Search the material for the word "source" and copy each line that holds it.

━━━━━━━━━━

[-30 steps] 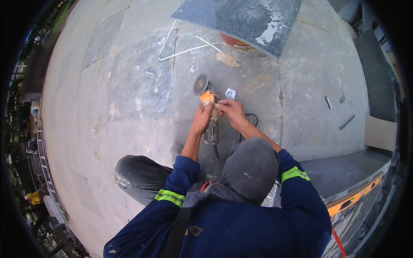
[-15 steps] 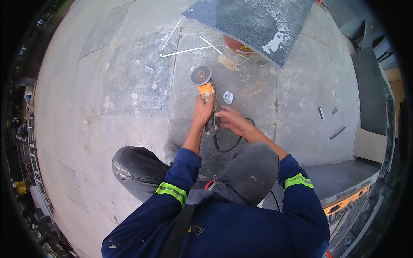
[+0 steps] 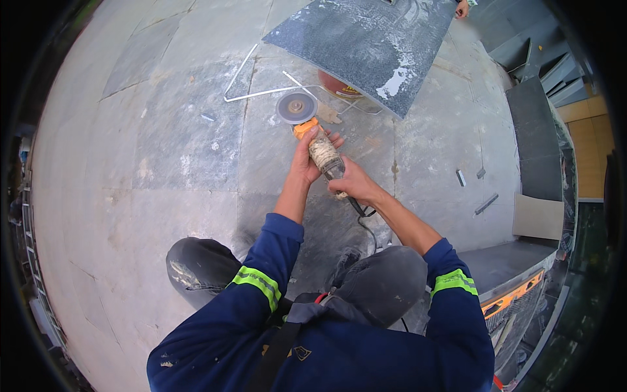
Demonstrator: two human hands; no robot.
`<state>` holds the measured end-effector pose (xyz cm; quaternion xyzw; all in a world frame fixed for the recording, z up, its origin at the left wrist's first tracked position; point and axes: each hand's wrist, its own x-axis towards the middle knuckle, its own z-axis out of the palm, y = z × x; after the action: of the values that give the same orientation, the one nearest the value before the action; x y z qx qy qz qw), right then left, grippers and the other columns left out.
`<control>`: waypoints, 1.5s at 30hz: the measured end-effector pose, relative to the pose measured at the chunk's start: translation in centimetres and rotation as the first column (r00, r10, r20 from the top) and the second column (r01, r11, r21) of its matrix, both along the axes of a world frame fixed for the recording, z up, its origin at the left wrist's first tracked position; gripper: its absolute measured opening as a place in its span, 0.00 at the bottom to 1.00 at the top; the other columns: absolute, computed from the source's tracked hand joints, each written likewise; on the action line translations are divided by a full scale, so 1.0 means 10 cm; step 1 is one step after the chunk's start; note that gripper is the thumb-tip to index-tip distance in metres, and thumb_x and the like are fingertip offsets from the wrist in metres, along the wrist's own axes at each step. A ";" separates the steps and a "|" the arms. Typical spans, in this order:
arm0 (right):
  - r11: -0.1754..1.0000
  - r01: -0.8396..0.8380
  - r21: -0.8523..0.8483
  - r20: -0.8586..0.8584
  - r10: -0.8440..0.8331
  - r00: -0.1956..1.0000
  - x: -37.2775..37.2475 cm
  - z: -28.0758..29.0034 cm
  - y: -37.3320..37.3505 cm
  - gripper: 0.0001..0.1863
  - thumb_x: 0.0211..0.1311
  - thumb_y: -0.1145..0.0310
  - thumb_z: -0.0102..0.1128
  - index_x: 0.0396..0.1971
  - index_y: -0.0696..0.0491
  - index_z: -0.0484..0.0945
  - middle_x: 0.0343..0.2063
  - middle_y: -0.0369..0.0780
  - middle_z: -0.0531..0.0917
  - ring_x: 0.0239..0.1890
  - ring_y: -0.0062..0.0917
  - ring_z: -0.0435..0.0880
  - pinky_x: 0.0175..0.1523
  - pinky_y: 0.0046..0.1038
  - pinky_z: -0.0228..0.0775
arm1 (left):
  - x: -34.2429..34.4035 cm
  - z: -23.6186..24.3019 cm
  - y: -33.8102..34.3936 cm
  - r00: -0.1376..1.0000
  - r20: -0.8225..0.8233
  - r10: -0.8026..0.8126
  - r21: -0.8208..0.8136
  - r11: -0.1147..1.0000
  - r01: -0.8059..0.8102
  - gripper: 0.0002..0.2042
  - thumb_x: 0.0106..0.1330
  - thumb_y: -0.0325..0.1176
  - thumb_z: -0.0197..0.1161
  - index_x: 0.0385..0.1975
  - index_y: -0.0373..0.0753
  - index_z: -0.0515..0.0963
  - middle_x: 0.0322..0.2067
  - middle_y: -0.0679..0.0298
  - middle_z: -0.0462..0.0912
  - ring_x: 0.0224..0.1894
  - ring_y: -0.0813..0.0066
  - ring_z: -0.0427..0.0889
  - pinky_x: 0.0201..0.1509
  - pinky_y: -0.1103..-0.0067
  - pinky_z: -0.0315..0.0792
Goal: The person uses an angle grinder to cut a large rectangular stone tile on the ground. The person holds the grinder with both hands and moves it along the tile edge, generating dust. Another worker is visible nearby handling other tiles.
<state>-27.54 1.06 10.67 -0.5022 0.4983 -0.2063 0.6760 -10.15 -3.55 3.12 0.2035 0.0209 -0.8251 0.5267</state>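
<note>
An angle grinder with an orange head and a dusty, pale-crusted body is held up between my hands over the stone floor. Its grey cutting disc points away from me. My left hand supports the body just behind the orange head, some fingertips showing on the far side. Around the dark rear end closes my right hand. From there a black cord runs down between my knees.
Ahead, a large grey stone slab with white smears rests over a reddish bucket. A bent white metal strip lies beside it. Another person's hand is at the slab's far right. An orange level is at right.
My right hand has gone from open fingers beside the grinder to a grip on its rear end. The grinder has tilted and turned. Another person's hand now shows at the upper right.
</note>
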 end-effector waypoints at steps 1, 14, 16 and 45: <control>0.997 -0.032 0.070 0.004 0.031 0.999 -0.01 0.09 -0.04 0.37 0.52 0.72 0.74 0.62 0.63 0.68 0.40 0.42 0.82 0.41 0.27 0.85 0.43 0.31 0.80 | -0.02 0.16 0.08 0.999 -0.026 0.030 -0.025 0.999 -0.031 0.23 0.74 0.41 0.73 0.60 0.34 0.75 0.55 0.50 0.87 0.58 0.56 0.89 0.66 0.57 0.85; 0.630 -0.533 -0.564 -0.804 -0.273 0.528 -0.27 0.70 0.05 0.59 0.54 0.68 0.78 0.85 0.41 0.53 0.45 0.50 0.80 0.44 0.52 0.89 0.46 0.54 0.83 | -0.62 0.77 -0.05 0.919 0.107 0.381 -0.122 0.922 -0.368 0.22 0.71 0.32 0.76 0.60 0.35 0.76 0.51 0.58 0.87 0.50 0.62 0.91 0.54 0.66 0.88; 0.627 -0.555 -0.546 -0.824 -0.284 0.489 -0.38 0.82 -0.03 0.59 0.55 0.67 0.78 0.85 0.36 0.54 0.44 0.49 0.80 0.44 0.51 0.89 0.45 0.54 0.83 | -0.66 0.89 -0.09 0.936 -0.038 0.349 -0.088 0.932 -0.351 0.24 0.71 0.32 0.76 0.62 0.36 0.74 0.55 0.58 0.86 0.53 0.61 0.90 0.58 0.64 0.87; 0.618 -0.529 -0.583 -0.803 -0.335 0.493 -0.51 0.80 -0.24 0.60 0.50 0.68 0.80 0.84 0.28 0.57 0.40 0.47 0.84 0.40 0.50 0.89 0.44 0.53 0.82 | -0.88 0.82 -0.32 0.938 -0.010 0.346 -0.059 0.936 -0.346 0.16 0.70 0.28 0.76 0.54 0.39 0.78 0.42 0.64 0.86 0.40 0.70 0.90 0.44 0.69 0.88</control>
<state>-32.62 -1.29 18.68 -0.8032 0.5886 -0.0754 0.0530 -18.94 -6.79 11.32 0.1811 0.0315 -0.7198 0.6694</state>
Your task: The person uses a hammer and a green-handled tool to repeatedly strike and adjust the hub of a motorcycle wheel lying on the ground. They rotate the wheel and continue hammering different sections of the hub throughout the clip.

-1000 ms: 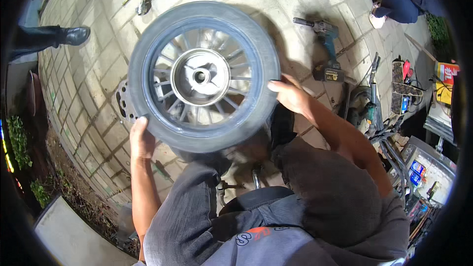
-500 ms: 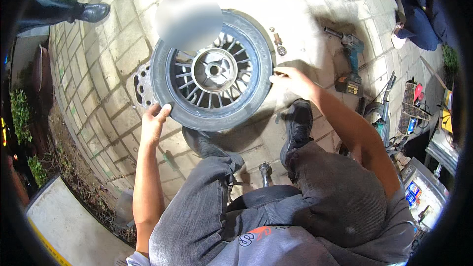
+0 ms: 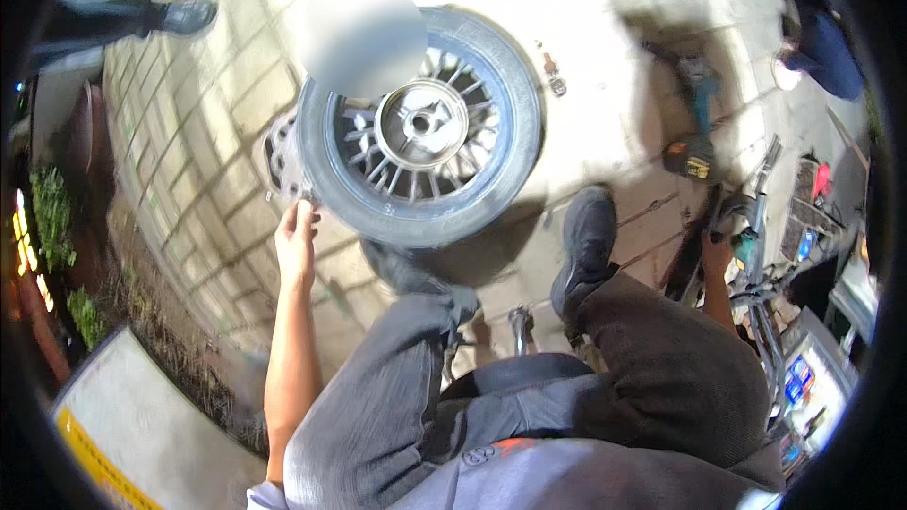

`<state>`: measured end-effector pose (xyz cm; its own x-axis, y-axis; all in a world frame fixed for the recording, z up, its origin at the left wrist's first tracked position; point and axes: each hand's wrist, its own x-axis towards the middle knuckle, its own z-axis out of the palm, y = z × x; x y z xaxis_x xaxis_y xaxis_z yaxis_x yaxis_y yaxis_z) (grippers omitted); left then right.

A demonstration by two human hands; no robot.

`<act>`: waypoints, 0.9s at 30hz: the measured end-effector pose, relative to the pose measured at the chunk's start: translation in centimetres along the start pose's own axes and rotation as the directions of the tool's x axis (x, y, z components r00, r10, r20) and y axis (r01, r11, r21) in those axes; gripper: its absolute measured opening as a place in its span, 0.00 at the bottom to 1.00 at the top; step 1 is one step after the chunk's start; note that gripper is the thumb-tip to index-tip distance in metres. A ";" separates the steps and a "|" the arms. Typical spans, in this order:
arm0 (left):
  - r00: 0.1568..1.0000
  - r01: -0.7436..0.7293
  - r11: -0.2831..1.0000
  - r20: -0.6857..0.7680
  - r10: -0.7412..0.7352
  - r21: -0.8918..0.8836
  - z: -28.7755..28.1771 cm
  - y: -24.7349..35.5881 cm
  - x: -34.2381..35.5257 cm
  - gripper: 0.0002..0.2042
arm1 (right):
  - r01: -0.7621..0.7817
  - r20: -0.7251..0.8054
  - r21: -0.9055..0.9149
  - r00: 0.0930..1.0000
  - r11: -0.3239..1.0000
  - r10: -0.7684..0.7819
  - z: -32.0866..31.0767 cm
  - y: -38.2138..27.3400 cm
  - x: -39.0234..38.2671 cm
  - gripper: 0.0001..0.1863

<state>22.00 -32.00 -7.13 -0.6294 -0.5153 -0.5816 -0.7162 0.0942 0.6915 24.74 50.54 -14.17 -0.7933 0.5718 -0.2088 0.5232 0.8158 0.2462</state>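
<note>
A tyre (image 3: 510, 161) on a spoked rim with a silver hub (image 3: 420, 123) lies on the pavement; a grey blur covers its upper left. A perforated metal plate (image 3: 283, 156) shows beside its left edge. My left hand (image 3: 299, 231) is at the tyre's lower-left edge, fingers loosely bent and apart; whether it touches is unclear. My right hand (image 3: 718, 250) is off the tyre, low among dark tools and tubular parts (image 3: 756, 241) at the right; its fingers are blurred and partly hidden.
A blue cordless impact wrench (image 3: 697, 118) and small metal fittings (image 3: 553, 76) lie beside the wheel. Others' legs show upper left (image 3: 113, 24) and upper right (image 3: 817, 47). My shoe (image 3: 586, 246) is below the wheel. A white board (image 3: 142, 416) sits lower left; a plastic bin (image 3: 812, 378) at right.
The wheel, earlier held by both hands, now rests farther forward. My right hand has left its edge and moved right and down to the tools; my left hand has slipped slightly off it.
</note>
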 end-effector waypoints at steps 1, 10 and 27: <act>0.990 0.064 0.998 -0.131 -0.060 0.022 -1.3 -1.3 -0.8 0.26 | -0.074 0.188 0.103 0.981 0.992 0.054 1.2 0.0 -0.8 0.32; 0.945 0.317 0.811 -0.232 -0.229 0.492 -5.6 -16.7 -6.2 0.29 | 0.305 0.391 -0.189 0.895 0.934 -0.213 4.6 6.4 3.2 0.23; 0.776 -0.577 0.816 -0.335 0.534 -0.038 -4.1 12.4 -8.7 0.14 | 0.059 -0.147 0.794 0.984 0.605 0.097 -17.0 -12.4 -2.9 0.11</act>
<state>19.87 -29.88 8.26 -0.7698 -0.6353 0.0611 -0.2098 0.3423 0.9159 15.29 37.29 -0.56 -0.7759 0.6295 -0.0422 0.5169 0.5959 -0.6146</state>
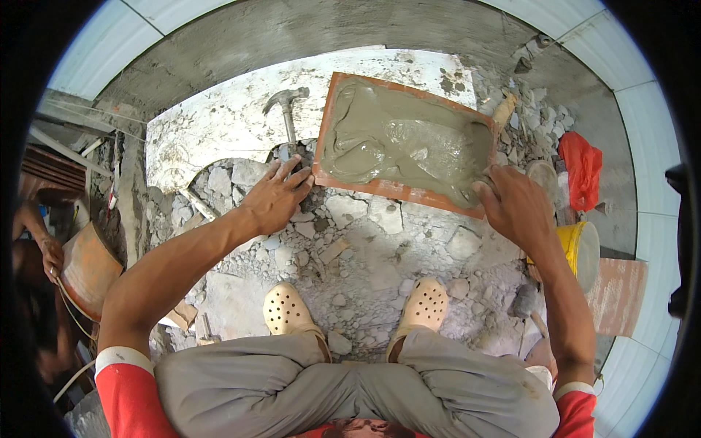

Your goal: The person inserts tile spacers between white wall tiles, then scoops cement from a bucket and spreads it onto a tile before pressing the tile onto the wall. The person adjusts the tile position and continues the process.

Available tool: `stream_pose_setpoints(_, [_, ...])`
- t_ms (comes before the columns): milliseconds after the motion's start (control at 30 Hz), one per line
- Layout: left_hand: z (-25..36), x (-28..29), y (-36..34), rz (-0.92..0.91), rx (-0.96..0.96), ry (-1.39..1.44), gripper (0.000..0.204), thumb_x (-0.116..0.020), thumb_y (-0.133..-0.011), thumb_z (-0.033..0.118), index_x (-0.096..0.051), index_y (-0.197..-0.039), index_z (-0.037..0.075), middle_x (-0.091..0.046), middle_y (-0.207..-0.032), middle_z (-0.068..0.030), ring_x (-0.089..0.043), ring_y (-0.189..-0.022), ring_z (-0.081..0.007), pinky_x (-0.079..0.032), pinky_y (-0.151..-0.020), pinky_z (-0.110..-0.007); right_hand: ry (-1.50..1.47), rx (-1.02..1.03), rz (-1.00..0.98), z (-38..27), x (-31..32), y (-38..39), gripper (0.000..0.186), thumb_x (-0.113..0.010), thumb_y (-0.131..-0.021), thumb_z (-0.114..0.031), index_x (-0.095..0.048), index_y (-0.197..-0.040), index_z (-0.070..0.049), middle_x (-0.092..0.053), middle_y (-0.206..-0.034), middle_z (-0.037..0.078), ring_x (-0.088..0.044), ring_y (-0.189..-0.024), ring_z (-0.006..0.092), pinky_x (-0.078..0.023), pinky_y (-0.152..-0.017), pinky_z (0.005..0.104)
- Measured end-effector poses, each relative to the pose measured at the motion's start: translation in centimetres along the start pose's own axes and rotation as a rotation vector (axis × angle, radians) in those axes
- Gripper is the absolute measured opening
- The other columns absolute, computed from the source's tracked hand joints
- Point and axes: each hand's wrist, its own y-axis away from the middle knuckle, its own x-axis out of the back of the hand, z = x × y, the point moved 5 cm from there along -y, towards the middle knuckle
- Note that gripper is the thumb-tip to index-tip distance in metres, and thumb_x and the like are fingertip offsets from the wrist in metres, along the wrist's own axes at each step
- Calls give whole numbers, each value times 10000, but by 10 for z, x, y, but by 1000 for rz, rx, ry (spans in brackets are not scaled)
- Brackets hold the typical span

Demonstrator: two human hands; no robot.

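A reddish-brown rectangular tile (409, 191) is spread with wet grey mortar (401, 139). It lies slightly tilted across the white board and the rubble. At its near right corner my right hand (515, 204) grips the edge, fingers curled, thumb side against the mortar's rim. My left hand (274, 196) is open at the near left corner, fingers apart, their tips close to or touching the tile's edge. Just beyond those fingertips is a claw hammer (288, 109), head away from me on the white board (219, 117); the end of its handle is by my fingers.
Broken rubble (358, 255) surrounds my cream clogs (288, 310). To the right are a yellow bucket (573, 255) and a red plastic bag (582, 169). Another person's hand (51, 257) rests by an orange-brown container (89, 270) at left. A grey plastered wall (292, 29) curves behind.
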Motion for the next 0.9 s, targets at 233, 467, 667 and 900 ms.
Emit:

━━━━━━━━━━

Solution →
`<control>`: waypoints, 1.5s at 30hz: the measured end-effector pose, relative to the pose measured at the chunk's start: translation in centimetres and rotation as the first column (r00, r10, r20 from the top) and the second column (r01, r11, r21) of its matrix, both along the axes of a world frame fixed for the recording, z up, its origin at the left wrist's first tracked position; gripper: its absolute measured opening as a place in its span, 0.00 at the bottom to 1.00 at the top; the other columns: absolute, computed from the source's tracked hand joints, each written likewise; on the action line translations are divided by a full scale, so 1.0 means 10 cm; step 1 is one step after the chunk's start; note that gripper is the thumb-tip to index-tip distance in metres, and thumb_x and the like are fingertip offsets from the wrist in metres, along the wrist's own axes at each step. A ";" separates the steps and a "|" the arms. Typical spans, in this order:
- The other columns absolute, computed from the source's tracked hand joints

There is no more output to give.